You know who I’m talking about. Those wicked annoying teenagers (or pseudo-men who act like teenagers) who make insane fantasy predictions, usually followed up by “you heard it here first” baloney, and claim that they will beat you anytime, anywhere. Then they complain about the rules and accuse everyone of cheating and conspiring against him, end up quitting, and going home crying to momma.
What is even just as annoying is when experts (columnists, web site writers, etc.), especially those ESPN and Rotoworld knuckleheads, don’t even use proper terminology in their articles – or worse – even the titles of the articles are misused. How many articles or on-line columns have you read entitled “Waiver Wired” or “Waiver Wire Pickups”? Those articles make recommendations for likely available fantasy baseball free agent players, and I’m not sure many of them really understand the waiver process, if their leagues even use them. Hopefully, by reading this article, you will all have a better understanding and comprehension of fantasy baseball, and you won’t be starring in any of those ESPN commercials about people talking sports out of their ass. Although many of you still may be better off taking pottery lessons, but if you play in fantasy baseball leagues, your league mates will be glad you chose to read this magazine (or maybe not).
FANTASY BASEBALL
History and Traditionalism
The origins of fantasy baseball date back to a small group of academics at the University of Michigan in the 1960s. Early forms of fantasy baseball were sometimes called "tabletop baseball". One of the best-known was the Strat-o-Matic, which began publishing in 1963 a game containing customized baseball cards of Major League Baseball players with their stats from recent seasons.

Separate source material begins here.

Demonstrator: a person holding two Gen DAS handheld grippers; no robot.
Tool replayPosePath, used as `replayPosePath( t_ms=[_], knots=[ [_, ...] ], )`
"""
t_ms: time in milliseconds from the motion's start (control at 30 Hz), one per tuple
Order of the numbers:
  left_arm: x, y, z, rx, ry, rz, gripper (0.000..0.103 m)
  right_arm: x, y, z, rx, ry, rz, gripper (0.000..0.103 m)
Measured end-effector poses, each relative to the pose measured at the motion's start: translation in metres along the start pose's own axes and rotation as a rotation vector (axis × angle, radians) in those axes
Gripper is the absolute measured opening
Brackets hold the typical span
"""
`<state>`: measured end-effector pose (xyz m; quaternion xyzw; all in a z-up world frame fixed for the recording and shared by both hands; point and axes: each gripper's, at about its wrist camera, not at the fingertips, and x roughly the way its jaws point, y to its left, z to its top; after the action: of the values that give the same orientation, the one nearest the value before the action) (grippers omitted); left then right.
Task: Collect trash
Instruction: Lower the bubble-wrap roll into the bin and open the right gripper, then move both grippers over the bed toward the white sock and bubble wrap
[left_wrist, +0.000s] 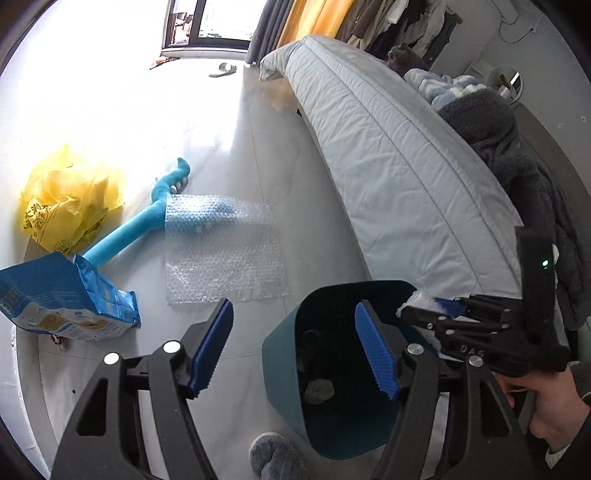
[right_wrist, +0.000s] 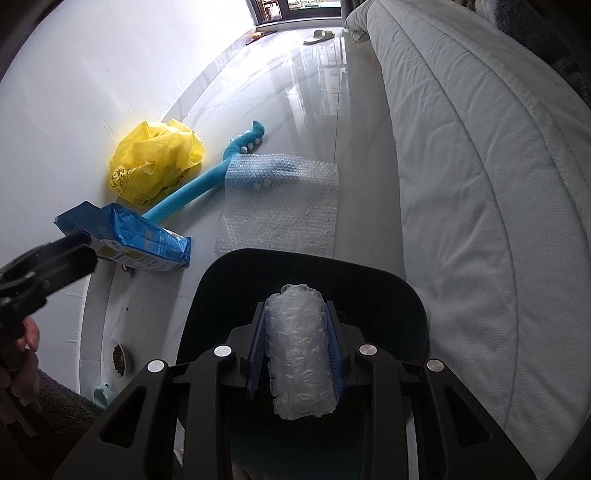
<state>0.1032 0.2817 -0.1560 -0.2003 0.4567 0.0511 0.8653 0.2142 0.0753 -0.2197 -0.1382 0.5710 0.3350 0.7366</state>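
My right hand-held gripper (right_wrist: 297, 354) clamps a bubble-wrap roll (right_wrist: 299, 350) above the bin (right_wrist: 406, 291). My left hand-held gripper (left_wrist: 295, 347) stands apart, empty. Farther off on the floor (right_wrist: 258, 92): flat bubble wrap (right_wrist: 284, 210), blue bag (right_wrist: 147, 240), yellow bag (right_wrist: 155, 162)

Our left gripper (left_wrist: 295, 347) points steeply down, its blue pads (left_wrist: 212, 347) standing apart with nothing between them. Our right gripper (right_wrist: 298, 345) also tilts steeply down, its pads pressed against both sides of a roll of bubble wrap (right_wrist: 299, 350). Our right hand (left_wrist: 546, 410) wraps its handle; our left hand (right_wrist: 22, 354) grips the other.
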Motion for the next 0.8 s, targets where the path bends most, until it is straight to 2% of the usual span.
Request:
replayPosePath(
  t_ms=[300,333,433,600,800],
  knots=[
    [-0.044,-0.009,0.014,0.025,-0.152,-0.056,0.067,0.018,0.004,-0.002,-0.024,0.049,-0.045,0.032],
    [-0.048,-0.011,0.016,0.029,-0.165,-0.067,0.067,0.019,0.004,-0.003,-0.023,0.054,-0.051,0.034],
    [-0.056,-0.019,0.02,0.042,-0.196,-0.097,0.067,0.019,0.004,-0.003,-0.017,0.055,-0.061,0.053],
    [-0.07,-0.031,0.028,0.053,-0.248,-0.142,0.067,0.017,0.005,-0.008,-0.036,0.067,-0.087,0.054],
    [-0.086,-0.053,0.04,0.06,-0.307,-0.224,0.067,-0.005,0.0,-0.015,-0.049,0.024,-0.072,0.058]
  ],
)
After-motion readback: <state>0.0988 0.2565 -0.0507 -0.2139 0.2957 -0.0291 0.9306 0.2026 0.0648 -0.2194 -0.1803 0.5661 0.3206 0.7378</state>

The original board game shown above is actually in the real MLB Hall of Fame. Using the baseball cards, participants could then re-create previous seasons using the game rules and the statistics, or compose fantasy teams from the cards and play against each other. Meanwhile, Harold Richman, now the president of Strat-O-Matic, has reached cult status to his loyal followers. Every winter, hundreds of "Strat-O-Maniacs" from all of North America line up in Long Island for Strat-O-Matic baseball's opening day in order to be one of the first fans to get the newest version of the board game, straight from the hands of Richman or Strat-O-Matic lead programmer Bob Winberry. There are a number of celebrity managers as well, including moviemaker Spike Lee, actor Tim Robbins and broadcasters Bob Costas and Jon Miller. Even major leaguers, such as Cal Ripken Jr. and Dale Murphy, have joked that seeing their own Strat-O-Matic card was one of the perks of their big-league arrival.

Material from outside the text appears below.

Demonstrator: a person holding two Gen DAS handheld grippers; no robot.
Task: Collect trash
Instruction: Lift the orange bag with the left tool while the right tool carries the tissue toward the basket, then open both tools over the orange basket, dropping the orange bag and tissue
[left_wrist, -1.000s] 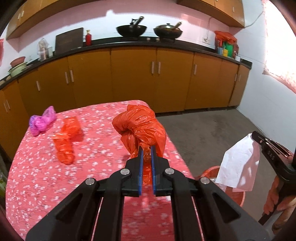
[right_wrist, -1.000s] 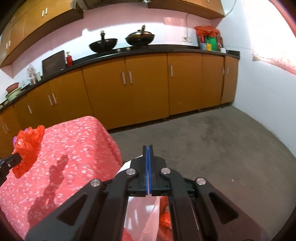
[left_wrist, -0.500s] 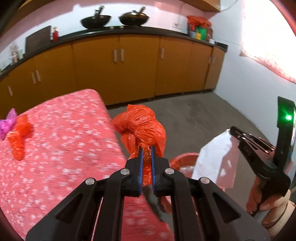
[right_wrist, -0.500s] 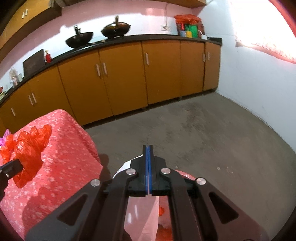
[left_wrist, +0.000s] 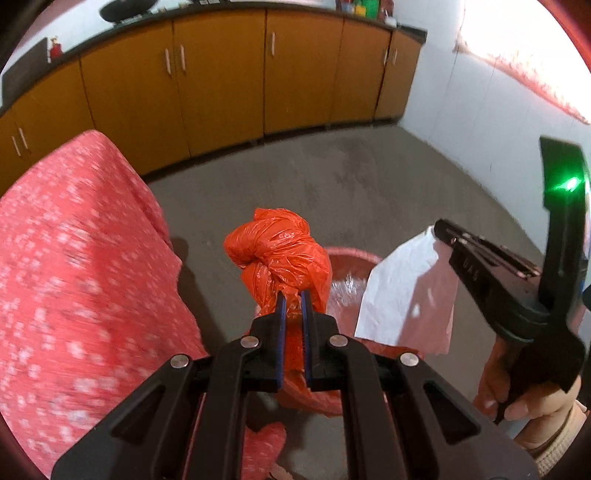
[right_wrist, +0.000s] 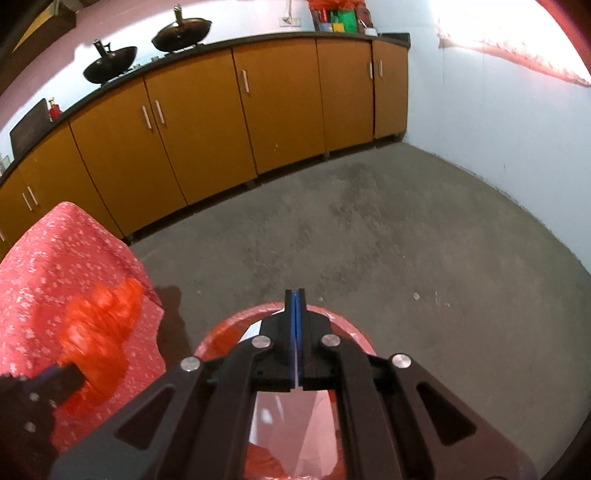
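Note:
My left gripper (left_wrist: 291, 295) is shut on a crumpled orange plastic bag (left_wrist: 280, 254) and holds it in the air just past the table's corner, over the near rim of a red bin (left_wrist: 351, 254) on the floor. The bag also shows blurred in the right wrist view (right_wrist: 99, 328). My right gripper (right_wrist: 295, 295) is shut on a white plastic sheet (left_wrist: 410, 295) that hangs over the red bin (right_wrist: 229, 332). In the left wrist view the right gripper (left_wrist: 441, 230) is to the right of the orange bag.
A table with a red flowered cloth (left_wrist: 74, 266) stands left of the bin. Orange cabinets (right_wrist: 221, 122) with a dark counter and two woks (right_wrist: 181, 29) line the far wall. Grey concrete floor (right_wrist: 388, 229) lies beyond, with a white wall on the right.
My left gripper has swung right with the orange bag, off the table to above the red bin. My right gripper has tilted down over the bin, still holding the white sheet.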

The game is different from fantasy baseball in that it uses all aspects of a player’s ability, and managerial decisions over a 162-game season. There is a current on-line version, and you can use today’s players, or Hall-of Famers in certain years.

The landmark tabletop game Pursue the Pennant debuted in 1985 and took baseball board games to much more realistic levels of play to incorporate ball park effects, clutch hitting and pitching and many other nuances of the game. Fantasy baseball was the theme of the 1968 darkly comic novel The Universal Baseball Association, Inc., J. Henry Waugh, Prop., which dealt with themes of creationism and playing god.
Rotisserie League Baseball
The landmark development in fantasy baseball came with the development of Rotisserie League Baseball in 1980. Magazine writer/editor Daniel Okrent is credited with inventing it, the name coming from the New York City restaurant La Rotisserie Francaise where he and some friends used to meet and play. As enormous baseball fans, Okrent and his friends spent countless hours arguing about the way teams were managed and, over time, convinced themselves that they could do just as good of a job as the yahoos who were actually paid to do so. In the Winter of 1979, Okrent set out to create an elaborate game that would simulate the process of building a ball club. The idea was to determine, once and for all, which of his friends would really make the best general manager. After sketching out the rules over two days in his study in Western Massachusetts (where I grew up and currently live), he pitched the idea to a group of conspirators who quickly bit the hook. The game's innovation was that "owners" in a Rotisserie league would draft teams from the list of active Major League Baseball players and would follow their statistics during the ongoing season to compile their scores. In other words, rather than using statistics for seasons whose outcomes were already known (like the Strat-o-Matic board game), the owners would have to make similar predictions about players' playing time, health, and expected performance that real baseball managers must make.
The Original Real Draft – The Auction Draft
Let’s face it. The franchise that spends their money the most wisely on baseball players is usually the most successful teams. Look at the success of the Patriots Scott Pioli and the A’s Billy Beane. In football, with the advent of the salary cap, every team has the same amount of money to start with, thus making player signings, drafting, and managing (coaching) more critical to the success of the team. In baseball, however, where there is no salary cap and a huge disparity between the “haves’ and the ‘have-nots” that doesn’t necessarily guarantee championships either.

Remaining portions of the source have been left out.